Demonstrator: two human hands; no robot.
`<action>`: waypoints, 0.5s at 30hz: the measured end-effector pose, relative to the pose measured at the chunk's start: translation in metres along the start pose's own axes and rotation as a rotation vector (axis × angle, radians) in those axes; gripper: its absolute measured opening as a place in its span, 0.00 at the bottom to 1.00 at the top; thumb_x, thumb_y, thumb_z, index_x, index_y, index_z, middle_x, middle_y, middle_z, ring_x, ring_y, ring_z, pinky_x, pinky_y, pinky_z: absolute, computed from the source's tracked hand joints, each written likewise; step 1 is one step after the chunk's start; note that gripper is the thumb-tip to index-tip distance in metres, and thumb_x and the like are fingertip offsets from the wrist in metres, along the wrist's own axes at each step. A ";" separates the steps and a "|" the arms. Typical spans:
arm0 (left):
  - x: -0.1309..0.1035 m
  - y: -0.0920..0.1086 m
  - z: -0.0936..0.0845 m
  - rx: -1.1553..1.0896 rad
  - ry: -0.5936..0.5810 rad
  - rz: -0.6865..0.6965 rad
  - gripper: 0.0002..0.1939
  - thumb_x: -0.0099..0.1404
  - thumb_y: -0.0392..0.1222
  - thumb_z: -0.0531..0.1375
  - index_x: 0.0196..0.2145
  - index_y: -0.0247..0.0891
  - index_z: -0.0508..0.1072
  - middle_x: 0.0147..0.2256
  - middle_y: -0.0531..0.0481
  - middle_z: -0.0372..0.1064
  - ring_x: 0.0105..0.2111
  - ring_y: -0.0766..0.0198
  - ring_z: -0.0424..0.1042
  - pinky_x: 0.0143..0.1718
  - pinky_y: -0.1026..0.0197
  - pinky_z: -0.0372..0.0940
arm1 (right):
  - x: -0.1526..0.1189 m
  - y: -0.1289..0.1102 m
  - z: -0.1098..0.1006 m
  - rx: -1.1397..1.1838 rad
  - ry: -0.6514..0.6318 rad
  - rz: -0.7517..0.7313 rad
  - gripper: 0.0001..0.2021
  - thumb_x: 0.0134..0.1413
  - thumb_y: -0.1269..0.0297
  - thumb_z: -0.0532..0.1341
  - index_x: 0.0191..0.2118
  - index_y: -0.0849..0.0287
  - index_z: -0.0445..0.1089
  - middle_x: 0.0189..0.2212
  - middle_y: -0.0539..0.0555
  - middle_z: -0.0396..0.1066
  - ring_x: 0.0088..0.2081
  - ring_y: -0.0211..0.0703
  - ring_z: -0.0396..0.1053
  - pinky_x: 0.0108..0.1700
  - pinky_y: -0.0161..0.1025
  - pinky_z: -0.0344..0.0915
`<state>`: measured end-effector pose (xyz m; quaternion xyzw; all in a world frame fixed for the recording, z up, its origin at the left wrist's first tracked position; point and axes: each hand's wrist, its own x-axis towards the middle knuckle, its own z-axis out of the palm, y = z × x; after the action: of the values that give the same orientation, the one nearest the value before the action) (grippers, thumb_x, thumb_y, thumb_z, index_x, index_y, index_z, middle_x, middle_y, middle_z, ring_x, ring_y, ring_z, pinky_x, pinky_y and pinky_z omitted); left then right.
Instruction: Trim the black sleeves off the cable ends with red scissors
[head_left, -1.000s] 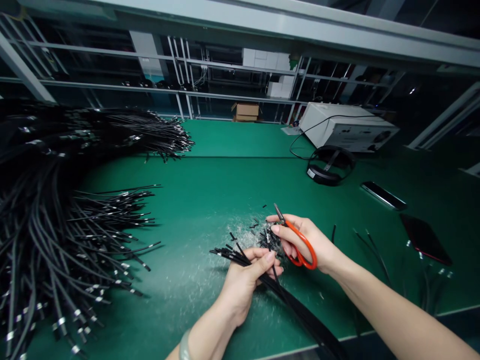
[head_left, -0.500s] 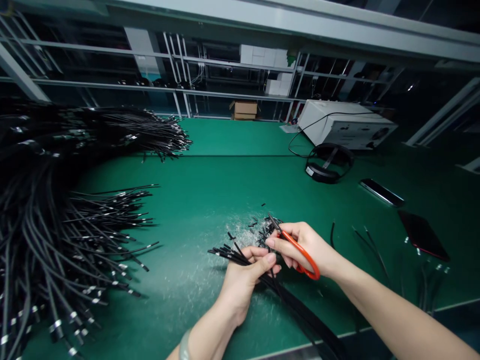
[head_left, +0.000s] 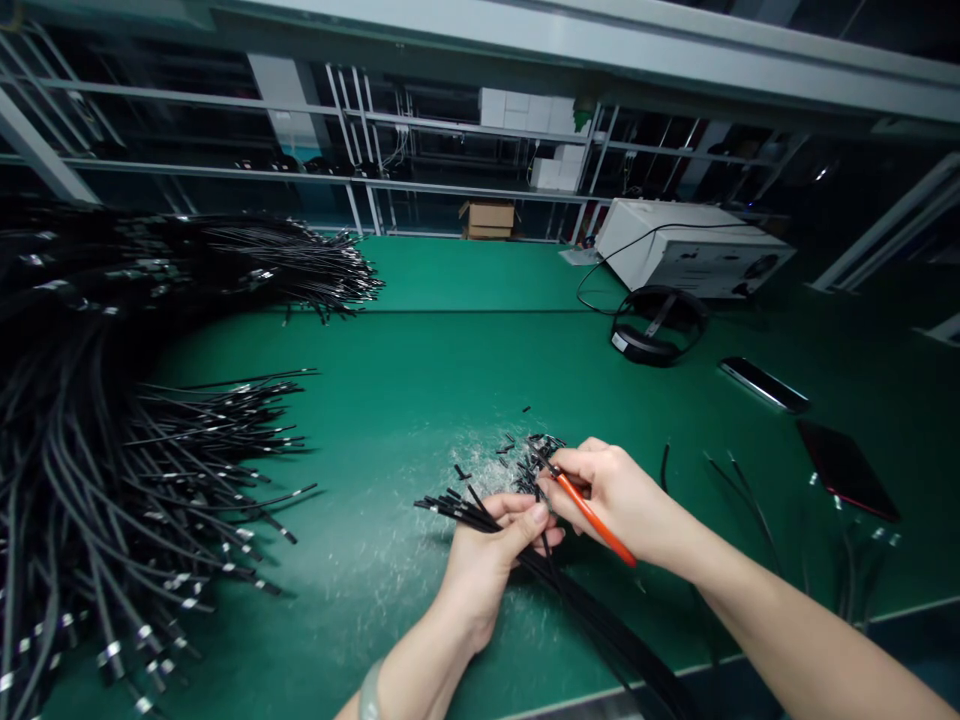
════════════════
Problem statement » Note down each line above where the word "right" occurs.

Answer to this exercise »
arm1 (right):
`<state>`: measured end-effector pose (xyz m; quaternion xyzw; all in a world frame fixed for the recording, z up, its origin at the left wrist's first tracked position; point and axes: each hand's wrist, its own x-axis towards the middle knuckle, its own z-axis out of the palm, y = z × x; after the action: of the values that give the same orientation, the one nearest the value before the action) (grippers, thumb_x, thumb_y, thumb_z, index_x, index_y, index_z, middle_x, middle_y, middle_z, ring_x, ring_y, ring_z, pinky_x, pinky_y and pinky_z omitted); left then right.

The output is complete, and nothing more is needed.